Em 1972, pouco tempo após retornar do exílio político em Londres, o cantor e compositor Gilberto Gil realizou um de seus mais importantes e completos álbuns, “Expresso 2222”. Quarenta anos depois, ele é relançado com uma edição remasterizada nos estúdios em Abbey Road, na capital inglesa, e que respeita a concepção original do excelente projeto gráfico desenvolvido por Aldo Luiz.

O álbum começa com a instrumental “Pipoca Moderna”, de Caetano Veloso e Sebastiano Biano, que conta com a participação da Banda de Pífaros de Caruaru. De certo modo, essa música estabelece uma conexão entre o Nordeste brasileiro e a musicalidade dos países andinos e pode ser considerada um retorno de Gilberto Gil às suas origens. Mesma referência às origens aparece em “O Canto da Ema”, de Ayres Viana, Alventino Cavalcante e João do Vale, que termina com uma referência instrumental ao xaxado e à “Asa Branca”, a mesma interpretada no álbum de exílio homônimo de Caetano Veloso.

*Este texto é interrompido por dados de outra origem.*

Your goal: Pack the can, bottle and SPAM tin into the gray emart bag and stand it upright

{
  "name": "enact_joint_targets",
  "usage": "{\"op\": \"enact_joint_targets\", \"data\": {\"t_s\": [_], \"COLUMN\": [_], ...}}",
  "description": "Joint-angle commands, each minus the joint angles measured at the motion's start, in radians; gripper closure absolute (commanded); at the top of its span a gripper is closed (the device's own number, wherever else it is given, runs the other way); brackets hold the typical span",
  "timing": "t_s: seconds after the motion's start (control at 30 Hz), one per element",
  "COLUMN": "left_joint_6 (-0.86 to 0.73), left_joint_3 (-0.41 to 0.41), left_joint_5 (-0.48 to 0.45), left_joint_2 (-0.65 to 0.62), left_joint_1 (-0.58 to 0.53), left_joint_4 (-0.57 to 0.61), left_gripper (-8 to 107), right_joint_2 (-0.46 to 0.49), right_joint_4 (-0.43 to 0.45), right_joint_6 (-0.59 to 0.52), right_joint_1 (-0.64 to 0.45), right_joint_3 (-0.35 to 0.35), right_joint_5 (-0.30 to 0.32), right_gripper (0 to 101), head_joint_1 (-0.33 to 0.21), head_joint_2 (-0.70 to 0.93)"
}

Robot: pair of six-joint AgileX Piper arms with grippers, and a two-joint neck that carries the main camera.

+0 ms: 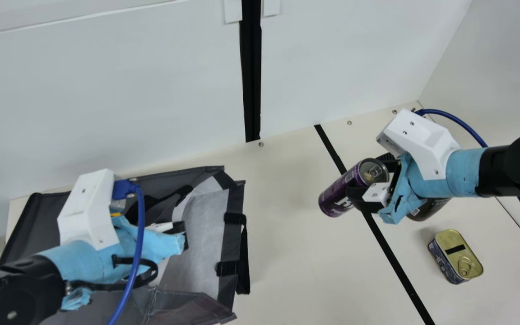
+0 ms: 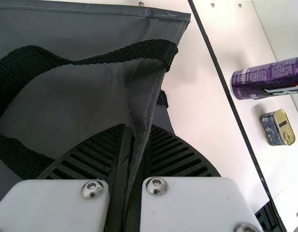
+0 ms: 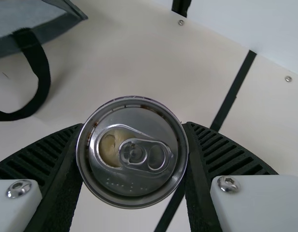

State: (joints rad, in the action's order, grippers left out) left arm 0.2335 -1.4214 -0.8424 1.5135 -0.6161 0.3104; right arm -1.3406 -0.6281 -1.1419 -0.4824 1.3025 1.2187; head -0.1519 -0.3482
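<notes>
Can (image 1: 339,194) heading the queue for the bag (image 1: 230,243), base first

Nearest along the table (image 1: 287,253), on the robot's right, the SPAM tin (image 1: 454,257) is lying flat, pull-ring up, awaiting its turn; over on the left, the left gripper (image 2: 135,137) is clenching a gray fold of the bag, its ribbed pads pressing close on the cloth; the bag is lying on its side, its pale lining (image 1: 201,234) showing and its open end facing right, towards the can.

Farther up, what looks to be the bottle (image 1: 429,208) is lying dark and partly hidden beneath the right arm; just beyond, the right gripper (image 3: 133,126) is grasping the can near its lid, one finger on either side.

The coming move seems to be turning on that can's long axis — it is running aslant, lid by the wrist, base pointing leftward and nearer the robot, roughly at the bag's open end; the right arm, already holding it, is the one placed to carry it across, while the left is probably holding the cloth open — a sagging edge could be catching the base.
</notes>
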Motion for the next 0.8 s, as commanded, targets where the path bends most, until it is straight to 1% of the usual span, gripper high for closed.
{"op": "enact_joint_targets", "data": {"t_s": [0.0, 0.4, 0.77], "left_joint_6": [0.0, 0.0, 0.0], "left_joint_3": [0.0, 0.0, 0.0], "left_joint_5": [0.0, 0.0, 0.0], "left_joint_2": [0.0, 0.0, 0.0], "left_joint_1": [0.0, 0.0, 0.0], "left_joint_4": [0.0, 0.0, 0.0], "left_gripper": [107, 107, 107], "right_joint_2": [0.002, 0.024, 0.043], "right_joint_4": [-0.028, -0.181, -0.311], "right_joint_6": [0.004, 0.002, 0.003], "right_joint_1": [0.005, 0.045, 0.109], "right_joint_3": [-0.007, -0.049, -0.087], "right_joint_5": [0.001, 0.001, 0.001], "right_gripper": [101, 101, 101], "head_joint_1": [-0.023, -0.023, -0.023], "head_joint_2": [-0.001, -0.001, -0.001]}}
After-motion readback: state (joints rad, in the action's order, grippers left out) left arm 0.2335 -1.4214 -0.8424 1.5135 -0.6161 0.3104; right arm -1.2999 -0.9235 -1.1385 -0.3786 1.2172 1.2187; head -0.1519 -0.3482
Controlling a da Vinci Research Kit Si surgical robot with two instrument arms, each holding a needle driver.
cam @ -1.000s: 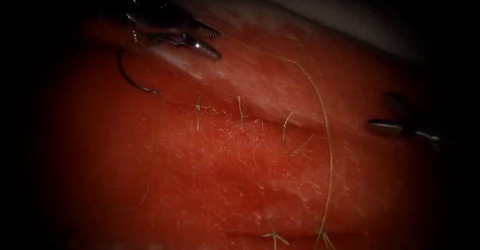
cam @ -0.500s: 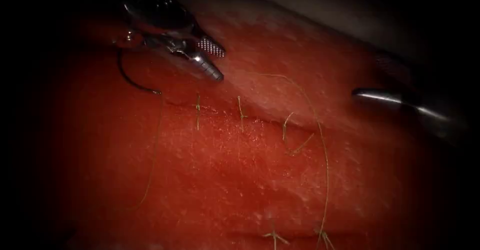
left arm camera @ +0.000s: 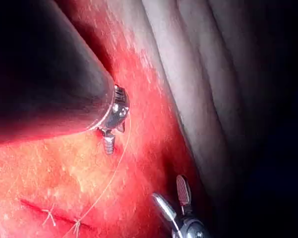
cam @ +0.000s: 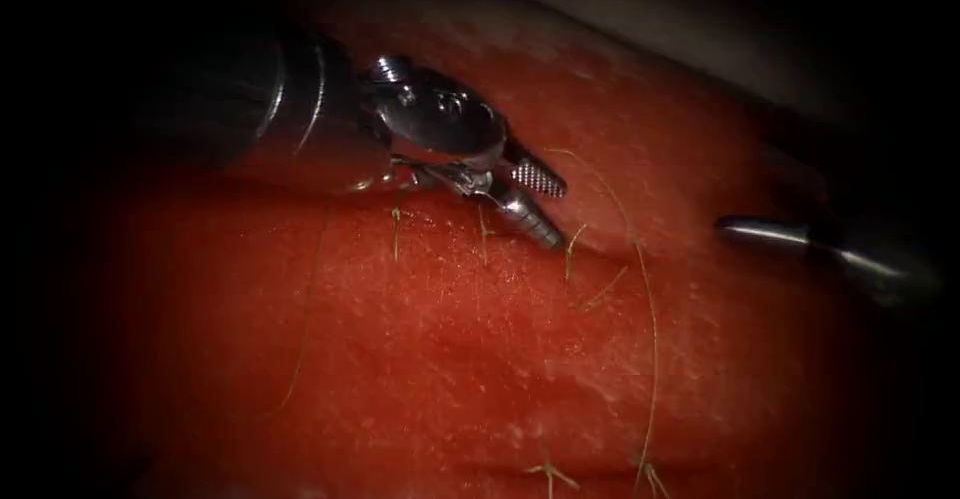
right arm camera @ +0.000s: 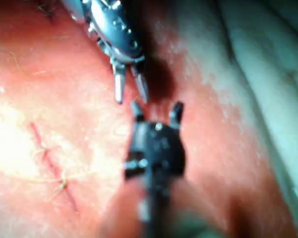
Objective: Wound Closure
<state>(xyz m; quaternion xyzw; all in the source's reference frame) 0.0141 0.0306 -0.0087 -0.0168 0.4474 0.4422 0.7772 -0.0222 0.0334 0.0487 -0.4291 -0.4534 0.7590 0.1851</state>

Outro símbolo máximo do imenso caldeirão cultural em que Gilberto Gil parecia mergulhado é a gravação do clássico “Chiclete com Banana”, de Gordurinha e Almira Castilho, conhecido com Jackson do Pandeiro e que aqui ganhava novas cores e sentidos: “Só ponho bebop no meu samba / Quando o Tio Sam pegar no tamborim / Quando ele pegar no pandeiro e no zabumba / Quando ele entender que o samba não é rumba / Aí eu vou misturar Miami com Copacabana / Chicletes eu misturo com banana / E o meu samba vai ficar assim”.

Porém, as duas canções mais emblemáticas e que retratam o exílio são o rock rasgado “Back in Bahia”: “Lá em Londres, vez em quando me sentia longe daqui / Vez em quando, quando me sentia longe, dava por mim / Puxando o cabelo / Nervoso, querendo ouvir Celly Campelo pra não cair / Naquela fossa / Em que vi um camarada meu de Portobello cair”. Talvez seja uma clara referência a Caetano Veloso, que, aparentemente, enfrentou com muito mais dor o exílio do que o companheiro, o qual parece ter aproveitado a efervescência cultural europeia para acolher novas e modernas influências. A outra música é “O sonho acabou”: “O sonho acabou / Quem não dormiu no sleeping bag nem sequer sonhou / O sonho acabou hoje quando o céu / Foi de-manhando, dessolvindo, vindo, vindo”. Essa letra remete à célebre frase proferida por John Lennon após o término dos Beatles.

A faixa-título é uma verdadeira ode ao futuro, que poderia reservar o fim da humanidade: “Nunca se chega no Cristo concreto / De matéria ou qualquer coisa real / Depois de 2001 e 2 e tempo afora / O Cristo é como quem foi visto subindo ao céu / Subindo ao céu / Num véu de nuvem brilhante, subindo ao céu”. Interessante é notar que, trinta anos depois, a temática do fim do mundo permanece mais atual do que nunca.

O álbum termina com “Oriente”, uma delicada canção que brinca com o duplo sentido do título, mas também expressa uma das mais fortes influências, a mística, vivida por Gilberto Gil durante a forçada temporada europeia: “Se oriente, rapaz / Pela constelação do Cruzeiro do Sul / Se oriente, rapaz / Pela constatação de que a aranha / Vive do que tece / Vê se não se esquece / Pela simples razão de que tudo merece / Consideração”.

“Expresso 2222” registra um momento bastante específico da carreira e da vida de Gilberto Gil, mas permanece extremamente atual e universal 30 anos após seu lançamento. A principal razão parece ser o fato de que o cantor e compositor baiano talvez, como pouquíssimos, sempre esteve a frente de seu tempo, indicando caminhos possíveis, mas nem sempre compreendidos imediatamente pelos demais. Basta ouvir o restante da discografia dele para perceber o quanto essa é uma verdade mais do que latente.